日中、アジアの金融協力でも主導権争い 中国、「一帯一路」でADBに協力迫る

 
会見する中尾武彦ADB総裁=4日、横浜市西区(伴龍二撮影)

 6日に開かれた日中財務対話では両国が今後も経済・金融面で協力を続けることを確認した。ただ、アジア地域のインフラ投資だけでなく、金融危機防止に向けた“安全網”づくりをめぐっても日中の温度差は大きい。「アジアの盟主」を標榜(ひょうぼう)しながら、自国優先の行動をとり続ける中国の姿勢も鮮明になってきている。

 10年ぶりの日本開催となったアジア開発銀行(ADB)の年次総会。同時に行われた各国財務相らの会議なども含め、“陰の主役”はやはり中国だった。

 5日の日中韓と東南アジア諸国連合(ASEAN)の財務相・中央銀行総裁会議では、外貨不足に陥った国にドルを融通する多国間の通貨交換協定「チェンマイ・イニシアチブ」の強化が話し合われたが、中国の反対で先送りされた。

 1997年のアジア通貨危機の反省から日本主導で作り上げた安全網の強化は、米国が利上げ局面に入り、アジアの新興国の投資マネーが流出する懸念がある今、時流に合っていた。

 にもかかわらず、中国が反対したことに会議関係者は「他国の心配をしている場合ではないからだろう」と当てこする。というのも昨年以降、米国の利上げなどで人民元が下落。中国政府は外貨準備を取り崩し、市場介入で何とか急落を防いでいる状況だからだ。

 日本はASEAN各国の財務相らとの会議では2国間協定を強化し、緊急時にドルの代わりに円を融通する新たな仕組みを提案した。アジア地域のドル依存が危機の一因になっている側面もあるためだ。中国も「人民元の国際化」を進めるものの、財務省幹部は「人民元は資本規制が強く残る。ライバル視しているわけではない」と距離を置く。

 「アジア途上国におけるインフラニーズは今後15年で合計26兆ドル(約2900兆円)と見込まれている」

 6日のADB年次総会の開会式で、麻生太郎財務相はこう語り、ADBと協力して地域の発展に取り組んでいく姿勢を打ち出した。

 一方、中国が発足させたアジアインフラ投資銀行(AIIB)は加盟国・地域数が70になり、ADBの67を上回った。

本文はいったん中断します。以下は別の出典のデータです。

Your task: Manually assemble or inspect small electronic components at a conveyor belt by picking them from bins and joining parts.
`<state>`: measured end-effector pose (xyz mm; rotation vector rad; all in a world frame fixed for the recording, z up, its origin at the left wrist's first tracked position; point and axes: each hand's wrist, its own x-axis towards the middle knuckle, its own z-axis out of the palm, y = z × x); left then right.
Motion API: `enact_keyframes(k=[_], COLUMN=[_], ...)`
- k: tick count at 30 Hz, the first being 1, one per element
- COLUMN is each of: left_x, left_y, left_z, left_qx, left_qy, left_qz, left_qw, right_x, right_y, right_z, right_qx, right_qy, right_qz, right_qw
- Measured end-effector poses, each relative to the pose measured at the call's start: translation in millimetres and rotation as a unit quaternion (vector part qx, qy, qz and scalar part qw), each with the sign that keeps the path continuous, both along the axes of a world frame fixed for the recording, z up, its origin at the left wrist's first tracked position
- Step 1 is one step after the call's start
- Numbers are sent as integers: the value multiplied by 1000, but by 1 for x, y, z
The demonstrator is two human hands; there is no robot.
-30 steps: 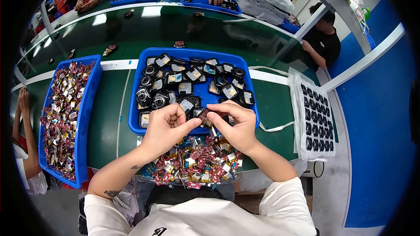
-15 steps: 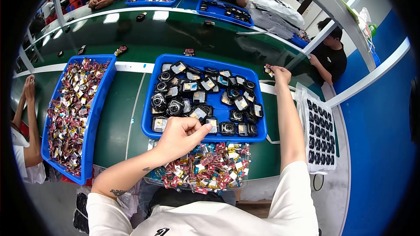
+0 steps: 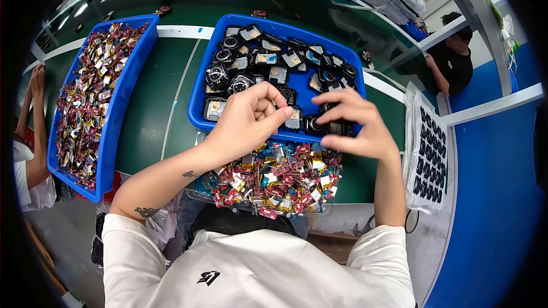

AIIBは中国の新シルクロード経済圏「一帯一路」構想を金融面で支える。肖捷財政相はADBに対しても「効率良くアジア全体を発展させていける」と、都合良く一帯一路構想への協力を求めている。

 アジアや欧州の各国が参加を決める中、日本政府は米国同様、AIIBへの参加を見送ってきた。中国政府の思惑が融資に反映される可能性があるなど、「ガバナンス(統治)に疑念がある」(政府関係者)ことが大きい。

 国際金融筋は「AIIBは中国のアジアにおける主導的な地位の象徴。日米が参加すれば、その地位を認めるという話になる」と指摘する。

 ただ、日本とともにADBを主導してきた米国はトランプ政権が誕生し、北朝鮮問題などをめぐり中国との関係改善を進めようとしている。日本には米国の動向も見極めつつ、アジアで主導的な地位を築いていく戦略が求められている。